*INSTRUCTIONS FOR THE TASK:* Only the lines below, from the one with "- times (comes" through the one with "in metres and", are to be written out, exactly.

*DATA UNDER STUDY:*
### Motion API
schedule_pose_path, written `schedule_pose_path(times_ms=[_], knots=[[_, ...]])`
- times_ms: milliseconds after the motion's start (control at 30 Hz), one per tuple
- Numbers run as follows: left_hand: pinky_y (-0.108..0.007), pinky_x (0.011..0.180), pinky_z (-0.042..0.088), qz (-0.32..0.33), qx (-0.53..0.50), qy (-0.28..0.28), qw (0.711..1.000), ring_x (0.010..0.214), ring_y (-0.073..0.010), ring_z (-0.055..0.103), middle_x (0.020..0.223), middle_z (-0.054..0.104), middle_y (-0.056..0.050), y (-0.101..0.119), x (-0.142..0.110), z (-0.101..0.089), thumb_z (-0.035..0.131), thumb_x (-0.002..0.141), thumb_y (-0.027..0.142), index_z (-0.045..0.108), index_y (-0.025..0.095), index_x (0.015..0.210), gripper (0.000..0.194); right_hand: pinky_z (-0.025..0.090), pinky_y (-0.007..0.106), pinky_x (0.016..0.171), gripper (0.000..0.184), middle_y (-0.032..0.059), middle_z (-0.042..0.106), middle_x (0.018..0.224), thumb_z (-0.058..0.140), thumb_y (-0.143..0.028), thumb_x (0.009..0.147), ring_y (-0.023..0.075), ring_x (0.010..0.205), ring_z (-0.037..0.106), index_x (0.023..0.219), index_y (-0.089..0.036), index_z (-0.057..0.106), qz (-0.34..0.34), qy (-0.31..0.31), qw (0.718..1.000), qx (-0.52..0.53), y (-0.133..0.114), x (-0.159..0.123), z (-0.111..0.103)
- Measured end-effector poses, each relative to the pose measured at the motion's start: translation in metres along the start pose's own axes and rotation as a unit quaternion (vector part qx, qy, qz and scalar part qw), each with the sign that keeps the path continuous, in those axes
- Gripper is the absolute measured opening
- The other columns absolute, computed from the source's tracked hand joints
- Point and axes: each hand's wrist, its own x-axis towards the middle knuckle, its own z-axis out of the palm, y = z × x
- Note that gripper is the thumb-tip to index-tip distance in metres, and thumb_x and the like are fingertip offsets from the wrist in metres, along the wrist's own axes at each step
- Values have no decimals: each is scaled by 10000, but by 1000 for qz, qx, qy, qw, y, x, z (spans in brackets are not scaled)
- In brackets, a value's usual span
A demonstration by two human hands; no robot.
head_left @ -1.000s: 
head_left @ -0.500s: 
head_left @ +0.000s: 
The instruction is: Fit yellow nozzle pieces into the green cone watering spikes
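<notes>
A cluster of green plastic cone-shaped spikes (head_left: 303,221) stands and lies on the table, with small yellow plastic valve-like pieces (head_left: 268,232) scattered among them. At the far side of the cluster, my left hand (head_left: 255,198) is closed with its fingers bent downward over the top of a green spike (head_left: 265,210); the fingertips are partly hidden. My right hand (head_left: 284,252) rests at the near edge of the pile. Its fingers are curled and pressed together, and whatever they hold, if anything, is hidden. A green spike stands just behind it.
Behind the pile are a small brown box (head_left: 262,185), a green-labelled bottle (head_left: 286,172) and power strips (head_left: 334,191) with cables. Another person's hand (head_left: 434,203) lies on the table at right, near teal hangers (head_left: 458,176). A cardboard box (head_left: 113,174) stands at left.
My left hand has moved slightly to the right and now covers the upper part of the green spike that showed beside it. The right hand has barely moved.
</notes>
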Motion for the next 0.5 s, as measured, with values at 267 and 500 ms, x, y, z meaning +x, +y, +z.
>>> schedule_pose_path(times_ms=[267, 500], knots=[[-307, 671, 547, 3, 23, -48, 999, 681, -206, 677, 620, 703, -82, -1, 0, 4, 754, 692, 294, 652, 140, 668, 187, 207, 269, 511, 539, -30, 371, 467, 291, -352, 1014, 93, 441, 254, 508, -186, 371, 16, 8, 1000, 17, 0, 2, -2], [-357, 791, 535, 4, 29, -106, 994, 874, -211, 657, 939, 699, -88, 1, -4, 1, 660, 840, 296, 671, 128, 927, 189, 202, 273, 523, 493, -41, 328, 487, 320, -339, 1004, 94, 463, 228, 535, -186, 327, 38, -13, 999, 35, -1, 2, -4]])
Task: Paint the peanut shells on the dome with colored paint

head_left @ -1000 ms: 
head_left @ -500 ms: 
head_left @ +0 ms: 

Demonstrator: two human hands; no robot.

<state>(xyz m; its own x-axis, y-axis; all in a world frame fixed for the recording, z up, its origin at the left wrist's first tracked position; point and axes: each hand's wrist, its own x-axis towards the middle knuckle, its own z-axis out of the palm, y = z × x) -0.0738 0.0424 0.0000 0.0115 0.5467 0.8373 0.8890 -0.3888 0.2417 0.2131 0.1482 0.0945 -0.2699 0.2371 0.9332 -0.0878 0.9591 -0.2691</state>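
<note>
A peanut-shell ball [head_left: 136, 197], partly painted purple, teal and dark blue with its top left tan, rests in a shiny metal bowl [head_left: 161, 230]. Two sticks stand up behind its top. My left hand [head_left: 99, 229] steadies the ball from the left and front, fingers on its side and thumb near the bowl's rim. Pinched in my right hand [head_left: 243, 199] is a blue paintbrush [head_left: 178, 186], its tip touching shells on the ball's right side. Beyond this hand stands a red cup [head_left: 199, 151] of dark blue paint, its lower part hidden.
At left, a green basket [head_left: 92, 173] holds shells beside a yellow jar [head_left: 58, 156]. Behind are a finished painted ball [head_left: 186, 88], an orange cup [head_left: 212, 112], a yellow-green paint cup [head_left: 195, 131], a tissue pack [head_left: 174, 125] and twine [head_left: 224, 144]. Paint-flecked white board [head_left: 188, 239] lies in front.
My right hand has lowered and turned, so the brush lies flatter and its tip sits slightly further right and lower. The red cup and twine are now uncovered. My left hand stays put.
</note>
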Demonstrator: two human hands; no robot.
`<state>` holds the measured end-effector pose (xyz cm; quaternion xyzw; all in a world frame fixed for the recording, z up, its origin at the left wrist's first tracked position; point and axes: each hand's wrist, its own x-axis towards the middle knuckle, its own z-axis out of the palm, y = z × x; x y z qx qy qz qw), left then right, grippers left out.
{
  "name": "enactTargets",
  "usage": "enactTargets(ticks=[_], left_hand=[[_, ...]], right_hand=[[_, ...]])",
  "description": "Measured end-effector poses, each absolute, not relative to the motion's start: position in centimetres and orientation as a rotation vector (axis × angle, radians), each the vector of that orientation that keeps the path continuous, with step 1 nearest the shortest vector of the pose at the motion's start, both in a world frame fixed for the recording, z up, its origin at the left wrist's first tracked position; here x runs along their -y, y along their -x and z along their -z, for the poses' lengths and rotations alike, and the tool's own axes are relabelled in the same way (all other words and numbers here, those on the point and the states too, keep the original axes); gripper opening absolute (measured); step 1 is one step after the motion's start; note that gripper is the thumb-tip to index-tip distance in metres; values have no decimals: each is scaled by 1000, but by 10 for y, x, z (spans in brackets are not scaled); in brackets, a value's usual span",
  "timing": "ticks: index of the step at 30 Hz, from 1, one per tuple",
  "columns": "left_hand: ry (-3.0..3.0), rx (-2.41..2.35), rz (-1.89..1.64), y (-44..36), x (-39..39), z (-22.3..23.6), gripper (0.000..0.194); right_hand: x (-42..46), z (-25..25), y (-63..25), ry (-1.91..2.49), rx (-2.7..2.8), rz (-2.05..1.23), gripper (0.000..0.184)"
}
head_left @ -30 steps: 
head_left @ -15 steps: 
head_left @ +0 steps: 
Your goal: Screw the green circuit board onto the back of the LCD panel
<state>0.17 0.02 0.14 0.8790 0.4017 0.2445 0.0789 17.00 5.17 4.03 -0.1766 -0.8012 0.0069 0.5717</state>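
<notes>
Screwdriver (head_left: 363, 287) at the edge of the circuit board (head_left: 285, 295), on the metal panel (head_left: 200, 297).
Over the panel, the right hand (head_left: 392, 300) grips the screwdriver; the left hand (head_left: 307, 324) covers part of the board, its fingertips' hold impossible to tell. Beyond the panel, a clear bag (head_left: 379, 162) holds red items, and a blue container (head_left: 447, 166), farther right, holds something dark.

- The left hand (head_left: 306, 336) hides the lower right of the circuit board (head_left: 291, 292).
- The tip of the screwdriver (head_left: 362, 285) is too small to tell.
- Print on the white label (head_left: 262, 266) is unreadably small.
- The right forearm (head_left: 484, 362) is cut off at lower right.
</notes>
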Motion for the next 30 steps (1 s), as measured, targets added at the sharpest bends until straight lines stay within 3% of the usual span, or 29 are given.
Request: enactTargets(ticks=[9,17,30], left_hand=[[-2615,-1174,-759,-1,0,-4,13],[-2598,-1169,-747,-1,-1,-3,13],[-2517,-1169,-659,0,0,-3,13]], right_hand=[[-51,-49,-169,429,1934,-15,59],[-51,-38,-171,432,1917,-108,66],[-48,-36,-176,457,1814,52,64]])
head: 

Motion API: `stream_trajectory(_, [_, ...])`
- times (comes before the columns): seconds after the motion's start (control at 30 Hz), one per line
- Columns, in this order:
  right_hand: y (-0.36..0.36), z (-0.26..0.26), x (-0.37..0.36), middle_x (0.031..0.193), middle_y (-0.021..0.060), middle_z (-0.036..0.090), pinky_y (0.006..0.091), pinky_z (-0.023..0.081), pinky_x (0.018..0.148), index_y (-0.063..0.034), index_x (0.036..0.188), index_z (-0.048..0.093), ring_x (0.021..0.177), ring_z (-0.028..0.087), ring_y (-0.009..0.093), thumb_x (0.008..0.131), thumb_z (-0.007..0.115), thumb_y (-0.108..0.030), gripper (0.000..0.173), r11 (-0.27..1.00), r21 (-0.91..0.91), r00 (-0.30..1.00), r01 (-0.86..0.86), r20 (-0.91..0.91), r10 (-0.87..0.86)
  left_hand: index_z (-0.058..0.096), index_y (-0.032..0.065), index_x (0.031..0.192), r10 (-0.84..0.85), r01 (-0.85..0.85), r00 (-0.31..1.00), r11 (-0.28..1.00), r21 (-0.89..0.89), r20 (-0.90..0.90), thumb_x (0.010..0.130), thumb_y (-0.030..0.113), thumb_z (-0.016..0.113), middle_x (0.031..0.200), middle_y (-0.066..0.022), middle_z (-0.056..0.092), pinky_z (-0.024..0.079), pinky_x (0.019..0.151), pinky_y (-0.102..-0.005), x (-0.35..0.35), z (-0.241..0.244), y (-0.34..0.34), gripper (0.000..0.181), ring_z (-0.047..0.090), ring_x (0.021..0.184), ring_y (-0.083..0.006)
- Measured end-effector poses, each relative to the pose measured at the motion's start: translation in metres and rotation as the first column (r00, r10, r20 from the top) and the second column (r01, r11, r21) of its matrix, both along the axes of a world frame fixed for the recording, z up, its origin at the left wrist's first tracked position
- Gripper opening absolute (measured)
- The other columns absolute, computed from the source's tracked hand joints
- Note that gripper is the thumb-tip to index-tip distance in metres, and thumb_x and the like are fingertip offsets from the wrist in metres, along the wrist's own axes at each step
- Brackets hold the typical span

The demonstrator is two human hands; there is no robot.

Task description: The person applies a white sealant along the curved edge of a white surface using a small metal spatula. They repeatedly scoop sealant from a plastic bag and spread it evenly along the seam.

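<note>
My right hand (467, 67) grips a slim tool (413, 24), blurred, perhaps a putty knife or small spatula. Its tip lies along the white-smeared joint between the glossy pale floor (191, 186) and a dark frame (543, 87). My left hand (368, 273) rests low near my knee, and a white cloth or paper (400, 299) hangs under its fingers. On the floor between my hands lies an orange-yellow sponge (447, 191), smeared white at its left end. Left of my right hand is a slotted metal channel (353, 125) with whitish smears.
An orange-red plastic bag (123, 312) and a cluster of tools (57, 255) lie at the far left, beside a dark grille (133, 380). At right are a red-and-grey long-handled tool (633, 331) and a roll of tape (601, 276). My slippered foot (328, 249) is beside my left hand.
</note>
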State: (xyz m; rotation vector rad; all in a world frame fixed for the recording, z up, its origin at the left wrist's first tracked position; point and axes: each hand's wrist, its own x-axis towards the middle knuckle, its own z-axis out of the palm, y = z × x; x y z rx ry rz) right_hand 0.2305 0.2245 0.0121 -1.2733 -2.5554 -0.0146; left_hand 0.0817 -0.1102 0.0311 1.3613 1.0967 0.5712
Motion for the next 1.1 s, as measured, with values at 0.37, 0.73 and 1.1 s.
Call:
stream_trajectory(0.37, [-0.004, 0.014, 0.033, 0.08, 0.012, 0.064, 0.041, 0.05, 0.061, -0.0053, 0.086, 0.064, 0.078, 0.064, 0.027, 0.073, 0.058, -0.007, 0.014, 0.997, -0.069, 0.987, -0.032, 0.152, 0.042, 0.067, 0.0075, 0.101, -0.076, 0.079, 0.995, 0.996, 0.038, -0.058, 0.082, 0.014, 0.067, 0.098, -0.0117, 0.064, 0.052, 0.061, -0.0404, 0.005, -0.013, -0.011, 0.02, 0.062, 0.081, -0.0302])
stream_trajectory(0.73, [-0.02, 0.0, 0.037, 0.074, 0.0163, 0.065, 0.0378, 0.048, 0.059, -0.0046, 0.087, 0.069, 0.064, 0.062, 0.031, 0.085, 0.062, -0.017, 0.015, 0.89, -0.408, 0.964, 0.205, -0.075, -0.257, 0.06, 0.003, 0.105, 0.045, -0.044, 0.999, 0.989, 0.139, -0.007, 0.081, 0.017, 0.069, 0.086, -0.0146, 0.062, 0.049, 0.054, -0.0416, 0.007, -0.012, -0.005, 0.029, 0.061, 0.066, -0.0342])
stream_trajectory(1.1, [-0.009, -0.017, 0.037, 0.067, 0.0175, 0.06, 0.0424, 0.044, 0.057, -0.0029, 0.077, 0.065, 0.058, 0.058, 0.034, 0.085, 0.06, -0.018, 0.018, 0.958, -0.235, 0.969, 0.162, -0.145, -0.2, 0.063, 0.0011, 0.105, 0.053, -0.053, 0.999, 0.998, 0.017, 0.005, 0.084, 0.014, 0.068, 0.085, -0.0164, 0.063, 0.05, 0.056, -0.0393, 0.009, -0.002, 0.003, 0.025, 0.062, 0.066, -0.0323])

*FINISHED TASK:*
- times (comes before the columns): seconds after the motion's start (control at 30 Hz), one per line
- Columns, in this order:
  right_hand: y (-0.36..0.36), z (-0.26..0.26), x (-0.37..0.36), middle_x (0.031..0.193), middle_y (-0.021..0.060), middle_z (-0.036..0.090), pinky_y (0.006..0.091), pinky_z (-0.023..0.081), pinky_x (0.018..0.148), index_y (-0.063..0.034), index_x (0.036..0.188), index_z (-0.048..0.093), ring_x (0.021..0.177), ring_z (-0.028..0.087), ring_y (-0.009..0.093), thumb_x (0.008..0.131), thumb_z (-0.007..0.115), thumb_y (-0.108..0.030), gripper (0.000..0.173), r11 (-0.27..1.00), r21 (-0.91..0.91), r00 (-0.30..1.00), r01 (-0.86..0.86), r20 (-0.91..0.91), r10 (-0.87..0.86)
  left_hand: index_z (-0.058..0.096), index_y (-0.032..0.065), index_x (0.031..0.192), r10 (-0.84..0.85), r01 (-0.85..0.85), r00 (-0.31..1.00), r11 (-0.28..1.00), r21 (-0.89..0.89), r20 (-0.90..0.90), thumb_x (0.010..0.130), thumb_y (-0.030..0.113), thumb_z (-0.016..0.113), middle_x (0.031..0.200), middle_y (-0.066..0.022), middle_z (-0.056..0.092), pinky_z (-0.024..0.079), pinky_x (0.019..0.151), pinky_y (-0.102..-0.005), x (-0.35..0.35), z (-0.241..0.244), y (-0.34..0.34), gripper (0.000..0.181), ring_z (-0.047..0.090), ring_x (0.021..0.184), ring_y (-0.083..0.006)
- Measured end-effector poses, each relative to the pose measured at the motion's start: translation in metres and rotation as the first column (r00, r10, r20 from the top) and the second column (r01, r11, r21) of its matrix, both along the axes of a world frame fixed for the recording, z up, its origin at the left wrist's first tracked position

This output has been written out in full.